Live coding an assembler for CP/M - ingve
http://cowlark.com/2019-06-01-cpm-asm/
======
kragen
It's likely that this is contaminated with the copyright of the original — the
author admits having had access to the original, and it's likely that some of
their code would show "substantial similarity" if examined by a jury, which is
sufficient to show copyright infringement under US law. And, notoriously,
Caldera has been taken over by shameless criminals even worse than the ones at
Oracle — the ones who turned the name "SCO" into an obscenity meaning "to try
to steal someone else's work through the courts".

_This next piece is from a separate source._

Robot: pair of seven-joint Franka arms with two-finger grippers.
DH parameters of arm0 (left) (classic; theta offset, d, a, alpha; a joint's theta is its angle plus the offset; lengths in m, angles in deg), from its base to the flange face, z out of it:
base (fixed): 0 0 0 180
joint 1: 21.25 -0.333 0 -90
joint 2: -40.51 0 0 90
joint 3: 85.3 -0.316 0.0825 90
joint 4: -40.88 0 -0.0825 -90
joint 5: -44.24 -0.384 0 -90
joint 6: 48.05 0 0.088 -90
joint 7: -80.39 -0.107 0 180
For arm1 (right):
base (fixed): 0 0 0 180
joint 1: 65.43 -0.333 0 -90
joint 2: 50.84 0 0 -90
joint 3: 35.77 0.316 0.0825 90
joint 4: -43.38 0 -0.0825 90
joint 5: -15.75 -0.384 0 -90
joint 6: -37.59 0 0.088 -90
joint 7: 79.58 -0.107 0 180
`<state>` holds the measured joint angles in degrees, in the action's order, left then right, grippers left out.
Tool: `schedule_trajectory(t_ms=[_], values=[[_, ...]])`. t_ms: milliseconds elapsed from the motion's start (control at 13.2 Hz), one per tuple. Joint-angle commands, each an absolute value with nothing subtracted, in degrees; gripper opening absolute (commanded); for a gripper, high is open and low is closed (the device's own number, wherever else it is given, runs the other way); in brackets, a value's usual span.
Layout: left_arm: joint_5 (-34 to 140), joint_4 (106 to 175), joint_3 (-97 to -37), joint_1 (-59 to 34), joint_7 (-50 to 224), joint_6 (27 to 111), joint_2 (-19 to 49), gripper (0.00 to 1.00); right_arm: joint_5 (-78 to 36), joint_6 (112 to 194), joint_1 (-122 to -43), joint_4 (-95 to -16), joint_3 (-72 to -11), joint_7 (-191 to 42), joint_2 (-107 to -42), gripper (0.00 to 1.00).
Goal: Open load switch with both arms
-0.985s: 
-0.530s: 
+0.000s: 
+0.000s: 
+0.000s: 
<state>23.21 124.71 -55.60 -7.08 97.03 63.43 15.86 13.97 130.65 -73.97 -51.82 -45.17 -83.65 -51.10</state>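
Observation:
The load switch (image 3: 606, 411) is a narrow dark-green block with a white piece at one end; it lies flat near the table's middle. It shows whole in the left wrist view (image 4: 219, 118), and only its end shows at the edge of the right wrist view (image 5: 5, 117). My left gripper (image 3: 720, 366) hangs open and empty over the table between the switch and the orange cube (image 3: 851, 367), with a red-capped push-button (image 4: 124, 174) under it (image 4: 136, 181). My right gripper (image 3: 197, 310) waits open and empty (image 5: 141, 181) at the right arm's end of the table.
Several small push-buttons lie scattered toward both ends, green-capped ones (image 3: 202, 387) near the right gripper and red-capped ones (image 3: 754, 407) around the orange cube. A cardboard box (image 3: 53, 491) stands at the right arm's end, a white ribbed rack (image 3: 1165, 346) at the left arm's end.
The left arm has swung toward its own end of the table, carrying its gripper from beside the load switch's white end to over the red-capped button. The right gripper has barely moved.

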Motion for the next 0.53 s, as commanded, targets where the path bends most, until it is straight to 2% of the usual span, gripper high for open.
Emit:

It's outrageous and ridiculous that in 2019 we need to worry about possibly
infringing the copyright of code written in the 1970s, when copyright arguably
didn't even cover software, by a man who died in 1994 and who probably would
have approved of the project. Copyright law is a menace to anyone doing
preservation or creative work of any kind — note the recent million-dollar
verdict in favor of Nintendo against abandonware ROM sites — and should be
abolished or at least scaled back to a reasonable term, like five years.

On another note, the Z80 isn't as obsolete as you might think — like the 8051,
it's used relatively often as an embedded core in modern devices, such as the
S1 MP3 player from the 2000s and the TI-73+, TI-83+, and TI-84 calculators
SirCmpwn wrote KnightOS for. And, unlike the 8051, the Z80 has reasonable
self-hosted development tools, including Turbo Pascal.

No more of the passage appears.